Pada tahun 2018, pemerintah kembali menegaskan pentingnya pengembangan industri hilir nikel dengan menetapkan kawasan industri Weda Bay sebagai PSN (Ajam et al, 2021). Kawasan ini dikelola oleh PT Indonesia Weda Bay Industrial Park (IWIP), yang merupakan hasil kerja sama antara Tsingshan, perusahaan produsen baja tahan karat terbesar di dunia, dan Eramet Group. Kawasan industri Weda Bay terletak di Desa Fatufia, Kecamatan Weda Tengah, Kabupaten Halmahera Tengah, dengan luas mencapai 2.000 hektar.

Ditetapkan sebagai salah satu PSN pada tahun 2020 melalui Peraturan Pemerintah No.109 tahun 2020, kawasan ini berfungsi sebagai pusat industri terintegrasi yang memproduksi berbagai produk, termasuk baja, ferronikel, dan baterai kendaraan Listrik. Dari sisi pertambangan, hingga tahun 2024, PT Weda Bay Nickel memiliki kapasitas produksi sebesar 13.308.534,05 ton per tahun untuk saprolite dan 2.717.466,67 ton per tahun untuk limonite. Secara keseluruhan, terdapat 15 perusahaan yang memproduksi FeroNickel dan sudah beroperasi dengan kapasitas produksi mencapai 4.000.000 ton per tahun. Sebanyak 11 perusahaan memproduksi nickel matte, dimana 3 perusahaan sudah beroperasi dengan kapasitas produksi sebesar 218.000 ton per tahun, 1 perusahaan telah mencapai Commercial Operation Date (COD) dengan kapasitas produksi 120.000 ton per tahun, dan 7 perusahaan lainnya masih dalam tahap konstruksi dengan kapasitas produksi 401.749 ton per tahun.

Kemudian, terdapat 3 perusahaan yang memproduksi Mixed Hydroxide Precipitate (MHP), di mana 1 perusahaan telah beroperasi dengan kapasitas produksi 921.000 ton per tahun, dan 2 perusahaan lainnya sedang dalam tahap konstruksi dengan kapasitas produksi masing-masing 921.000 ton dan 1.842.000 ton per tahun. Selain itu, 2 perusahaan yang memproduksi nickel sulfate sedang dalam tahap konstruksi dengan kapasitas produksi 804.800 ton per tahun. Terdapat juga 2 perusahaan yang memproduksi cobalt sulfate yang masih dalam tahap konstruksi dengan kapasitas produksi sebesar 41.862 ton per tahun. Terakhir, terdapat 2 perusahaan yang memproduksi Nickel Cobalt Manganese Hydroxide (PCAM/NMC), namun sedang dalam tahap konstruksi dengan kapasitas produksi mencapai 1.000.000 ton per tahun. (sumber: Disertasi Bahlil Lahadalia, Menteri ESDM, Republik Indonesia).

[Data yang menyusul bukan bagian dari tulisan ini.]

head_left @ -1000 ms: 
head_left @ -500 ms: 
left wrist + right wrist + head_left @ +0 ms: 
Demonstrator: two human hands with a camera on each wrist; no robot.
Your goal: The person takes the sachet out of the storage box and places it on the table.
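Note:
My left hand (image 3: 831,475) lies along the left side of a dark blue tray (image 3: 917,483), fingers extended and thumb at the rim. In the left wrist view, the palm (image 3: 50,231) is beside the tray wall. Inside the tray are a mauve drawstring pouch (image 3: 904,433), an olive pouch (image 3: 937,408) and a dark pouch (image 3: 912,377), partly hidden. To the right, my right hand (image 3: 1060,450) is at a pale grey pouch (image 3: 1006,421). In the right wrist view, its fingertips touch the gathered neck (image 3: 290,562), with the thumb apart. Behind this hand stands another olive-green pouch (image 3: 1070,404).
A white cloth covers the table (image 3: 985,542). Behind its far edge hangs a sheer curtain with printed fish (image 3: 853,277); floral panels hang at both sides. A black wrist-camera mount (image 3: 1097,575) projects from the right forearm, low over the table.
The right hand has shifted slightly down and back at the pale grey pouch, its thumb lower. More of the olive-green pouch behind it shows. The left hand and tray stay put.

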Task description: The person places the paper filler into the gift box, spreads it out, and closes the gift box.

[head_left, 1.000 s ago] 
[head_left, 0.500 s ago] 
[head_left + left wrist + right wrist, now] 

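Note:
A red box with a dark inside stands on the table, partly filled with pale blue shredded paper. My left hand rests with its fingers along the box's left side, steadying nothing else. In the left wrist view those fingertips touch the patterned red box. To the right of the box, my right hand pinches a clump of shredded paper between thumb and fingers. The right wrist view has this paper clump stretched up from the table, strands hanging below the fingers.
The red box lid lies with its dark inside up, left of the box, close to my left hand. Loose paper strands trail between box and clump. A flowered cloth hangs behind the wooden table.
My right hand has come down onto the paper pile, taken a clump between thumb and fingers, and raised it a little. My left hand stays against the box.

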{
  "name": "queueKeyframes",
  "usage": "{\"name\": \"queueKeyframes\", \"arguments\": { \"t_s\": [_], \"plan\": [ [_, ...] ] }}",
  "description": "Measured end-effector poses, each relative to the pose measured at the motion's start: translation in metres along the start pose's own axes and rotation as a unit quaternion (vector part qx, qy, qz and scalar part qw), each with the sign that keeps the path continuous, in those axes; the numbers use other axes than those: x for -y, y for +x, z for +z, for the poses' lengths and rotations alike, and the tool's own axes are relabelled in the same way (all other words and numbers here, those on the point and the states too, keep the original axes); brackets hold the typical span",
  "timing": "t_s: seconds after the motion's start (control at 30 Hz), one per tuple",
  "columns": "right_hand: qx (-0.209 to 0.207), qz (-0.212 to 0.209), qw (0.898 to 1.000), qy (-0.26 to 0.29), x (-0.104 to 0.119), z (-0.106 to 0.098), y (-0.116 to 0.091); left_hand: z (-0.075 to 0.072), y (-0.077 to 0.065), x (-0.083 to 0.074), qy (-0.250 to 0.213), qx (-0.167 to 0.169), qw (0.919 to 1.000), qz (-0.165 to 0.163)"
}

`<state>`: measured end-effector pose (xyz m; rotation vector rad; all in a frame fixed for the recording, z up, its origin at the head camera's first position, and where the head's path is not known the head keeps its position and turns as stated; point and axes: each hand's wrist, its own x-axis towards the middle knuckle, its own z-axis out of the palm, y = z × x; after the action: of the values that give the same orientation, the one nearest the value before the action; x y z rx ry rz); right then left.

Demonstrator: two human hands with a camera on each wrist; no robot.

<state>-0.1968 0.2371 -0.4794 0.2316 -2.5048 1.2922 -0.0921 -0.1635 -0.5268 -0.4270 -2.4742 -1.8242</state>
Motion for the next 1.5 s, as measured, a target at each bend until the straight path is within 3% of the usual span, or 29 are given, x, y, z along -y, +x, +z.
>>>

Hilirisasi Nikel memiliki dampak besar bagi perusahan melalui industri ekstraktifnya dengan semangat menggaruk dasar bumi Halmahera karena “gatal” melihat begitu besar jumlah kandungan ore Nikel ini. Dampak hilirisasi dengan kebijakan hilirisasi Nikel menjadikan provinsi Maluku Utara menyumbang duit sebesar Rp.14,33 triliun pada tahun 2020 menjadi Rp 117,23 triliun di tahun 2023. Sedangkan di Sulawesi Tengah mengalami peningkatan nilai ekspor dengan memperoleh duit sebesar Rp 44,54 triliun di tahun 2017 menjadi Rp 231,59 triliun di tahun 2023. Melihat penggarukkan ore Nikel dari dasar bumi Halmahera dan Sulawesi itu menggambarkan pertumbuhan investasi dan ekspor Nikel sangat tinggi di dunia. PDRB atau nilai tambah yang timbul dari sektor tambang Nikel ini adalah riil per kapita di kabupaten Halmahera Tengah mencapai Rp 481,88 juta, artinya angka tersebut lebih dari sepuluh kali lipat PDB per kapita riil nasional.

Lantas apa yang di dapat bagi daerah sentra penghasil ore Nikel yang sudah rela mengorbankan alam dan hutan adatnya di kabupaten Halmahera Tengah. Semesntara, fakta di lapangan menunjukkan dampak kehadiran tambang di daerah sentra penghasil tambang seperti di kabupaten Halmahera Tengah khusus penduduk lokal tidak memiliki arti dengan sebelum adanya kehadiran industri ekstraktif di sana. Banyak dijumpai pada penduduk lokal terdampak limbah lingkungan, air minum mereka tercemar akibat eksplorasi industri ekstraktif ini. Saat ini Weda kabupaten Halmahera Tengah bagaikan “diperkosa dengan kasar” oleh oligarki atas nama negara dengan tanpa belas kasih karena kenafsuan mereka dalam menjamah lahan yang masih “virgin” itu.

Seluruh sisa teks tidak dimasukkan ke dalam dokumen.